Quand l’économie prime sur la santé : le fléau des ciga­rettes contrefaites

Si pour certains, le prix peut être alléchant, les ciga­rettes contre­faites cachent une com­po­si­tion plus que douteuse. Déjections animales, métaux lourds et poisons en tous genres. Déjà à la base, si les ciga­rettes ne sont pas bonnes pour la santé, les contre­fa­çons, elles, le sont encore moins…

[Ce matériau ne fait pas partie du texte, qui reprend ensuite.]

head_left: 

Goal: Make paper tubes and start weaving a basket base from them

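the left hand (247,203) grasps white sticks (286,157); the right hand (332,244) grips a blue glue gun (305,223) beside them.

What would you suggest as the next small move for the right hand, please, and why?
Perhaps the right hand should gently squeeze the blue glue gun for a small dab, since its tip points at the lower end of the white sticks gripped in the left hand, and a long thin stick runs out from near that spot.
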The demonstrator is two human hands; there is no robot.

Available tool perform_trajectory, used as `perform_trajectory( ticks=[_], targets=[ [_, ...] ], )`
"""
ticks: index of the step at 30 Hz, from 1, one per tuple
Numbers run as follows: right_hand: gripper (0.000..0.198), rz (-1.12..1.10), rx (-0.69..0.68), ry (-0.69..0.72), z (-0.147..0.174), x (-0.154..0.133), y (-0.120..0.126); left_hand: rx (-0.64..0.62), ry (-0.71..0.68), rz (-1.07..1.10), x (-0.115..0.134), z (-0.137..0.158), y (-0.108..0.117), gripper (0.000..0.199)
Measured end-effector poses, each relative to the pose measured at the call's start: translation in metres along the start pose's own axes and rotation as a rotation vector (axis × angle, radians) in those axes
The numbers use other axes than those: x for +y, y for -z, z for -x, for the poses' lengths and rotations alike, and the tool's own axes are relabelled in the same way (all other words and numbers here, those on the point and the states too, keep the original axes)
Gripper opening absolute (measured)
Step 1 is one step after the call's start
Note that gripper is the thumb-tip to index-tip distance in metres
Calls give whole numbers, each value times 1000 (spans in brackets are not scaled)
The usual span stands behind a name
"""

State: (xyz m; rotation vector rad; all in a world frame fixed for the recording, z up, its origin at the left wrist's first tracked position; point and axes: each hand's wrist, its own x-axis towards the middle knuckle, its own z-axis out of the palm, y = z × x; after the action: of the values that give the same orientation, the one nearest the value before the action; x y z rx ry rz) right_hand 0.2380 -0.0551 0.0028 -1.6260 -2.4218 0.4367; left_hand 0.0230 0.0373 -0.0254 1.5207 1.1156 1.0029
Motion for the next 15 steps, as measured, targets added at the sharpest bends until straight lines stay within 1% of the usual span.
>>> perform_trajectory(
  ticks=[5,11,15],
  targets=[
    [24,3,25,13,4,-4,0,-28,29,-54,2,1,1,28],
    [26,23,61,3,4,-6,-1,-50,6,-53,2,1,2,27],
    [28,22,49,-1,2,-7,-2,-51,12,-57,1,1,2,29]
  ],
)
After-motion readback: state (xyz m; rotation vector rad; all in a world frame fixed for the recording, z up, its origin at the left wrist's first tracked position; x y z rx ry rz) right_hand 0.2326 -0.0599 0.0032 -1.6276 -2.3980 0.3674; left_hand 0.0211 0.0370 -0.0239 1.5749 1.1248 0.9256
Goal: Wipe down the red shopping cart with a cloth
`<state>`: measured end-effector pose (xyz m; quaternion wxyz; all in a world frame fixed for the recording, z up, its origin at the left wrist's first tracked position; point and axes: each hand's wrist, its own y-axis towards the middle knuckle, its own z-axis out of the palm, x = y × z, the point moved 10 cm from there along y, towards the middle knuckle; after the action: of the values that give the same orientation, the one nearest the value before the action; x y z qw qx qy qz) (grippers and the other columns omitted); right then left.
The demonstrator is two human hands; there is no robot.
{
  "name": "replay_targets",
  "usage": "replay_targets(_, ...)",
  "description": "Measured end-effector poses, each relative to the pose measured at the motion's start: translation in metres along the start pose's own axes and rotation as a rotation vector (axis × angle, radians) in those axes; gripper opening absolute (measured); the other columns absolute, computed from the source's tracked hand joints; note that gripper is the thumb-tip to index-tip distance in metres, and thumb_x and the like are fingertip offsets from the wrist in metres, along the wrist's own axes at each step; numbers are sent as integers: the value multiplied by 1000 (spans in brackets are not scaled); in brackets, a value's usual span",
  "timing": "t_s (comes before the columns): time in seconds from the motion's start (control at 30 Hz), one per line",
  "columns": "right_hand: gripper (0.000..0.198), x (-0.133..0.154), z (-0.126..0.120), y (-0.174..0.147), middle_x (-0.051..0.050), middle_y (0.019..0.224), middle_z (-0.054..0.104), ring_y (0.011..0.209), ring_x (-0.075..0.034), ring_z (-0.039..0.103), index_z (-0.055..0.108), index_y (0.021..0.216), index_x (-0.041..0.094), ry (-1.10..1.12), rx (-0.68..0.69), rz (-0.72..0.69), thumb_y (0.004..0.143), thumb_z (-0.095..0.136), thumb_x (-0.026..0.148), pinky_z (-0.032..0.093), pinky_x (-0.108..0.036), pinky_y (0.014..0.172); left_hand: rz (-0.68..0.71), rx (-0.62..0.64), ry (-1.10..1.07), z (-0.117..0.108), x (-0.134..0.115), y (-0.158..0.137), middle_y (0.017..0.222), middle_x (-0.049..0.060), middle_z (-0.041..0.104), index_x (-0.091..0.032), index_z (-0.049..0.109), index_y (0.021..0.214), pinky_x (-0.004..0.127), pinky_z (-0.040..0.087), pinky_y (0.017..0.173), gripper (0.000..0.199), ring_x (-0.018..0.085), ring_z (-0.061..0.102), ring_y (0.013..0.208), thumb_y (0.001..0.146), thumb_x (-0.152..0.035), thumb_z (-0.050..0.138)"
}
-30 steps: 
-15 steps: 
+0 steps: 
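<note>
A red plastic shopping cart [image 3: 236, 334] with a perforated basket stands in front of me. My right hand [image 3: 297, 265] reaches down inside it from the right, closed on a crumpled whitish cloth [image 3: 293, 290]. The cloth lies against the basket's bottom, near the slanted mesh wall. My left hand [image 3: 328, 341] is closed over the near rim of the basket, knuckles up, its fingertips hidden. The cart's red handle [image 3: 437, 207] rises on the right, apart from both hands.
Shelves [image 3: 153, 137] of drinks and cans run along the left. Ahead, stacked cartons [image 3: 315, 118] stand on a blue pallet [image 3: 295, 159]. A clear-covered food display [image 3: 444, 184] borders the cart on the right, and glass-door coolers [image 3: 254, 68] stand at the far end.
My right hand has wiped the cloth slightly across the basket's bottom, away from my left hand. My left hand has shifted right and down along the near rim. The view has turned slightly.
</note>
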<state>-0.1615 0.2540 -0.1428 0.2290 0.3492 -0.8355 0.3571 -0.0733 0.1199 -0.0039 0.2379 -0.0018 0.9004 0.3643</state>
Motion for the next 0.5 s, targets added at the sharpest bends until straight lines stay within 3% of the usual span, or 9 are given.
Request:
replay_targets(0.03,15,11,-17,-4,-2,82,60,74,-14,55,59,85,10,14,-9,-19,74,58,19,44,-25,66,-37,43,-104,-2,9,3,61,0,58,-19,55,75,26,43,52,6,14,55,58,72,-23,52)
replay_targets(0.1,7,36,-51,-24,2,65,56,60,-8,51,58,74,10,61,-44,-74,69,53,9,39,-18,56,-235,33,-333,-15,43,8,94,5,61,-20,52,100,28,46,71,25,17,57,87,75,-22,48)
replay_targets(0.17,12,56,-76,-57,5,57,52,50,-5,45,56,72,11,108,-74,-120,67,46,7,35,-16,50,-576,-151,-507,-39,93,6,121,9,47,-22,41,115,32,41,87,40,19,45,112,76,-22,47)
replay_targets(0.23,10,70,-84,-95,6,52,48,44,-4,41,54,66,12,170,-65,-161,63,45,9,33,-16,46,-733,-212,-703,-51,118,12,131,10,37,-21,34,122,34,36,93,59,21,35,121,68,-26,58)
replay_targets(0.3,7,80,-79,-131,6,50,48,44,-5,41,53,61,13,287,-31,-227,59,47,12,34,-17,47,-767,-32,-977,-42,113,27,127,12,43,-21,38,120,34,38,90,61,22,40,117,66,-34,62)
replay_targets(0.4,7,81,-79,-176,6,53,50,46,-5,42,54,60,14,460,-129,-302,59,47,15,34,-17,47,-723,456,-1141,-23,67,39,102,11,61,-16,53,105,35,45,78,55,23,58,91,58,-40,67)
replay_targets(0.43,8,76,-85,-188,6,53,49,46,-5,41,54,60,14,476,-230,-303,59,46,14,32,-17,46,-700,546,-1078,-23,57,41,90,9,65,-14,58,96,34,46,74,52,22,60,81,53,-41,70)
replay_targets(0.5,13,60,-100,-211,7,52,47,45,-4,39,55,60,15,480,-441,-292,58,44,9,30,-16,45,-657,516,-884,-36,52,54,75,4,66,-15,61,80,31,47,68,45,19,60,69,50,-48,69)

En France, la vente et la com­po­si­tion du tabac est stric­te­ment régle­men­tée. Pour en vendre, il faut avoir signé un contrat de gérance avec la douane ou bien posséder une licence. Des normes sani­taires et de trans­ports doivent aussi être res­pec­tées et les ciga­rettes qui sortent de ces usines sont celles qui sont vendues par des personnes habi­li­tées à le faire. Pour les ciga­rettes de contre­fa­çon, le processus est tout autre. Créées dans des bâtiments trans­for­més en usines clan­des­tines, les ciga­rettes, qui s’affranchissent des normes sani­taires, sont par la suite revendues illé­ga­le­ment, nuisant ainsi à la santé de celles et ceux les consommant.

« Les gens qui fabriquent de la contre­fa­çon se moquent de la […] vie de ceux qui en fument »

Florian

Quels risques pour la santé ?

En termes de dégâts sur la santé, Florian, 40 ans, a payé le prix. Consommateur régulier de tabac de contre­fa­çon lorsqu’il était à la fac, puisque le prix est bien moindre que celui des ciga­rettes légales, il a fini par être hos­pi­ta­lisé d’urgence en chambre stérile pendant 5 ans. Ces ciga­rettes contre­faites en sont la cause et leur com­po­si­tion avait de quoi faire peur : du cyanure, des insec­ti­cides et des métaux lourds. En effet, Florian le dit lui-​même : « Les gens qui fabriquent de la contre­fa­çon se moquent de la durée de vie de ceux qui en fument, l’important pour eux est de faire un maximum de bénéfices en peu de temps. » Bien que le cas de Florian soit rare, fumer du tabac contre­fait comporte effec­ti­ve­ment des risques, comme le dit Yiannis Psonka, taba­co­logue à l’institut Coeur Poumon de Lille. « Les risques sont plus aigus et limités dans le temps par rapport au tabac classique ». Cela s’explique par le fait que les sub­stances des ciga­rettes contre­faites ne sont pas maî­tri­sées, donc elles peuvent être plus toxiques que les ciga­rettes manu­fac­tu­rées. Cependant, il est difficile de savoir la dif­fé­rence de toxicité entre les deux, car peu d’analyses ont été faites sur le tabac de contre­fa­çon. De toute façon, comme le souligne le docteur Psonka, il ne faut pas oublier que le tabac légal est très nocif aussi, et qu’il faut se méfier des études effec­tuées sur le problème de la contre­fa­çon : « Les études sont financées par les indus­triels du tabac, donc les données sont sur­es­ti­mées, il faut les étudier avec pré­cau­tion ». Plus que le tabac contre­fait, c’est le tabagisme trans­fron­ta­lier qui semble être le plus pro­blé­ma­tique pour le docteur Psonka, car Lille étant proche de la frontière belge et les ciga­rettes étant moins chères en Belgique, les consom­ma­teurs préfèrent se fournir là-bas.